▶ [WORK ITEM] Among the entries that follow, the required portion opens with the line containing "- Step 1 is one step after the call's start" and closes with the line containing "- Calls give". Give that portion again exactly, and nothing else.

----- RECORDS FOR THIS EXERCISE -----

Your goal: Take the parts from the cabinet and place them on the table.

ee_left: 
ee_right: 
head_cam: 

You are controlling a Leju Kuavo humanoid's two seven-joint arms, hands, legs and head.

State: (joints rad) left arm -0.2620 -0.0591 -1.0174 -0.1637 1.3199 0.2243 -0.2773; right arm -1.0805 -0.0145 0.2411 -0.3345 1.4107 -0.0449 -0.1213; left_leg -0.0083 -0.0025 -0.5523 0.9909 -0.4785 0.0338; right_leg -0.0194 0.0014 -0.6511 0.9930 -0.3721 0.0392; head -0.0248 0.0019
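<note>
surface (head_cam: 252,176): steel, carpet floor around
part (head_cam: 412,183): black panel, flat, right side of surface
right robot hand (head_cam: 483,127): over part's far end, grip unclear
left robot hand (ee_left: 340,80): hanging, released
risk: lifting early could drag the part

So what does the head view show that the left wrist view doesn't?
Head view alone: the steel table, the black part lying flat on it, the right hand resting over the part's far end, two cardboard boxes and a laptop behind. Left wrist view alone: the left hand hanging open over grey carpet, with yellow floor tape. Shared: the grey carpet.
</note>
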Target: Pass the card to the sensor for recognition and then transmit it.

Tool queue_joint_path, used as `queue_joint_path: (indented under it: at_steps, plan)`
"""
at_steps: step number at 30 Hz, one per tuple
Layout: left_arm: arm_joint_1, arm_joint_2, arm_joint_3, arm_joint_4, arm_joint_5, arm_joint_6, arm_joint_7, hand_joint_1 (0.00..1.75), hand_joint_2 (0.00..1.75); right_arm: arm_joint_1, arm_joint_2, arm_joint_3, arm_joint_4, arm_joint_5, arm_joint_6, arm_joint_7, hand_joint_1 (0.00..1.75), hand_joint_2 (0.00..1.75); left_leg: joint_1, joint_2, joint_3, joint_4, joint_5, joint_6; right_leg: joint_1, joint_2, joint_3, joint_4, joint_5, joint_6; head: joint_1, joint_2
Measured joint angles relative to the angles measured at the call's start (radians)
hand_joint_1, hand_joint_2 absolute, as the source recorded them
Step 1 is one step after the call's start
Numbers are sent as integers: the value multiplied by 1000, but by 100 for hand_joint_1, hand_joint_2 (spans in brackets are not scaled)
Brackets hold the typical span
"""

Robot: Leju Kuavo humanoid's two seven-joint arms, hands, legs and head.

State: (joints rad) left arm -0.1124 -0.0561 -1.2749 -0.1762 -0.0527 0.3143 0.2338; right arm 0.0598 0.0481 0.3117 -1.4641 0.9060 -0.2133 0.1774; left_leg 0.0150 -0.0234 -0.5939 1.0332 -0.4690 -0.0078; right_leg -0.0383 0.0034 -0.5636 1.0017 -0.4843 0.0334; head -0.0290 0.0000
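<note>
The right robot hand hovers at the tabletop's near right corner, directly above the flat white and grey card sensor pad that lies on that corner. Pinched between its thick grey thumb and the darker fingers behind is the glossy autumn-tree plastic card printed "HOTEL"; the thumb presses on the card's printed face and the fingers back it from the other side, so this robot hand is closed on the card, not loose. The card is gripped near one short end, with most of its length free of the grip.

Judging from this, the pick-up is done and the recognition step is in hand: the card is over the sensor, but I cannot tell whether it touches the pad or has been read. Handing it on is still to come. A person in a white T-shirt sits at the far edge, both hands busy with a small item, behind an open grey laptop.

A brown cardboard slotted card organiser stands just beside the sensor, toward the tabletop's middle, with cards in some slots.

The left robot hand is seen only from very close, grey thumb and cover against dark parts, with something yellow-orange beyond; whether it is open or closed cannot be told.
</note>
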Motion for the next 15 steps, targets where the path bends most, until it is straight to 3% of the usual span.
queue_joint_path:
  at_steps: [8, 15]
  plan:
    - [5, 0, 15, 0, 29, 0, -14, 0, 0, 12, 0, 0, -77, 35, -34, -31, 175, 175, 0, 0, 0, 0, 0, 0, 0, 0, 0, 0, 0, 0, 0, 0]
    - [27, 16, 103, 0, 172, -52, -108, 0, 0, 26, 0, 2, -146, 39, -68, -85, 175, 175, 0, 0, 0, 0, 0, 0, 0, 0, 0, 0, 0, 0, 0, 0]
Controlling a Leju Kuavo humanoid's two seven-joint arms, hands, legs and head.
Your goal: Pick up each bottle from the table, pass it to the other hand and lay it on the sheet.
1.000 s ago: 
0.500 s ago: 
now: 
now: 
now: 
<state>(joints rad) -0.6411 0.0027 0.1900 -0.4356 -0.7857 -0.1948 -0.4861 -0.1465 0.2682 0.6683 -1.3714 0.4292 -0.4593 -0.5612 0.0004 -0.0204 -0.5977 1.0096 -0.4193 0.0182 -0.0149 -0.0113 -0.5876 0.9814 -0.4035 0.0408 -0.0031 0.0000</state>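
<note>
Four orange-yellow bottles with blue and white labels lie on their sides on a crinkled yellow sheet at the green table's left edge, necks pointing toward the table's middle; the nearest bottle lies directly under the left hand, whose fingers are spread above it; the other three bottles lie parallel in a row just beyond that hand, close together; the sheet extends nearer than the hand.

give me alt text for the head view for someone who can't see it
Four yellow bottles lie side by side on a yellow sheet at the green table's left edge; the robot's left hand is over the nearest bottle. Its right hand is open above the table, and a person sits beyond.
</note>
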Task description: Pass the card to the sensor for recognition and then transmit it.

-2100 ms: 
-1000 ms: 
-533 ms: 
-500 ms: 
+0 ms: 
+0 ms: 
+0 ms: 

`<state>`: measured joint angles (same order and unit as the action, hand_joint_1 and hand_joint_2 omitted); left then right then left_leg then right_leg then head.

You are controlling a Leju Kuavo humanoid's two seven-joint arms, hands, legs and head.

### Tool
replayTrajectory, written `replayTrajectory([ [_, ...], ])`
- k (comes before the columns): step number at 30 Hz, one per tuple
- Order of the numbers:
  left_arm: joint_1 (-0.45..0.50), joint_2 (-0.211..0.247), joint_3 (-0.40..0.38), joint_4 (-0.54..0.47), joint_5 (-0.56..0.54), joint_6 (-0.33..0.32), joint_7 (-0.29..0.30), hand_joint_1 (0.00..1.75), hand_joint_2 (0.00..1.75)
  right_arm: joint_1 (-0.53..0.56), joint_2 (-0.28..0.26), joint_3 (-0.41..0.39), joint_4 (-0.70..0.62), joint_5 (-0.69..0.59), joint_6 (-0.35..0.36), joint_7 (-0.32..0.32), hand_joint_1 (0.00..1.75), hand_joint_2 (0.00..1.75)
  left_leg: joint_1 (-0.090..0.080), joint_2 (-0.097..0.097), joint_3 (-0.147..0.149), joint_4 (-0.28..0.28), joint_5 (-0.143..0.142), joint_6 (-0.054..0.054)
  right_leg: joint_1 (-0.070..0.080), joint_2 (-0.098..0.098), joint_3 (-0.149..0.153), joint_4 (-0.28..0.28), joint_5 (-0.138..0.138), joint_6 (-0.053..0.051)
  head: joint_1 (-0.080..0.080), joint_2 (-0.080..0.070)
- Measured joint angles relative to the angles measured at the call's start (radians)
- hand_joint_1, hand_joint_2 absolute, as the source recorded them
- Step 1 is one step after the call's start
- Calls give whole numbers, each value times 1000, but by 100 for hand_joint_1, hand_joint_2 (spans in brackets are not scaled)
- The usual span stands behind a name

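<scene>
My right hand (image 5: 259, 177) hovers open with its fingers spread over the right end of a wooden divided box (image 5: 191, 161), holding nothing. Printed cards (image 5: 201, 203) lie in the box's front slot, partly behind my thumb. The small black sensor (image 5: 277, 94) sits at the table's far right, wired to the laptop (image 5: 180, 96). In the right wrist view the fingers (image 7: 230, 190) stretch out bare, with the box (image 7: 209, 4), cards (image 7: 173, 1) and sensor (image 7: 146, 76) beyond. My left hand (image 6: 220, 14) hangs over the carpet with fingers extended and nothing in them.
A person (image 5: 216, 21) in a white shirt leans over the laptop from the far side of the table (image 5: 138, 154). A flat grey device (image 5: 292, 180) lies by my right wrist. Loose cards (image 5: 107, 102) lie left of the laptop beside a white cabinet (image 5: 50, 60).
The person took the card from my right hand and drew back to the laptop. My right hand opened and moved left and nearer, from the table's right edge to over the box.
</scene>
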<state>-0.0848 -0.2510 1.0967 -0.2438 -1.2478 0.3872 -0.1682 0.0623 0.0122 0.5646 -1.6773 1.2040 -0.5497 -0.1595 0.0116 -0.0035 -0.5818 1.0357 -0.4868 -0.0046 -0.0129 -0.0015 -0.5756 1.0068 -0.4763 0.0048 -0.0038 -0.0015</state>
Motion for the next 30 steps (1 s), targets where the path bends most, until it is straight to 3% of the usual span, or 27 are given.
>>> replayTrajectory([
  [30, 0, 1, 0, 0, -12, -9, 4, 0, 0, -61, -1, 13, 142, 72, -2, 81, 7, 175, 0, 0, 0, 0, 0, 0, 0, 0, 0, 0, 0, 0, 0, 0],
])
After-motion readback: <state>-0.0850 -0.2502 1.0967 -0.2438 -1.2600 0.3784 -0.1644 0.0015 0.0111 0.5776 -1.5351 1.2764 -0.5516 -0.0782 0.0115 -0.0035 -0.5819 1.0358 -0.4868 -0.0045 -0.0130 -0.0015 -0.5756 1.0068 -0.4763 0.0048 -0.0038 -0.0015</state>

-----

▶ [SOLUTION TO THE EXERCISE]
- Step 1 is one step after the call's start
- Calls give whole numbers, each value times 1000, but by 100 for hand_joint_1, hand_joint_2 (spans in brackets are not scaled)

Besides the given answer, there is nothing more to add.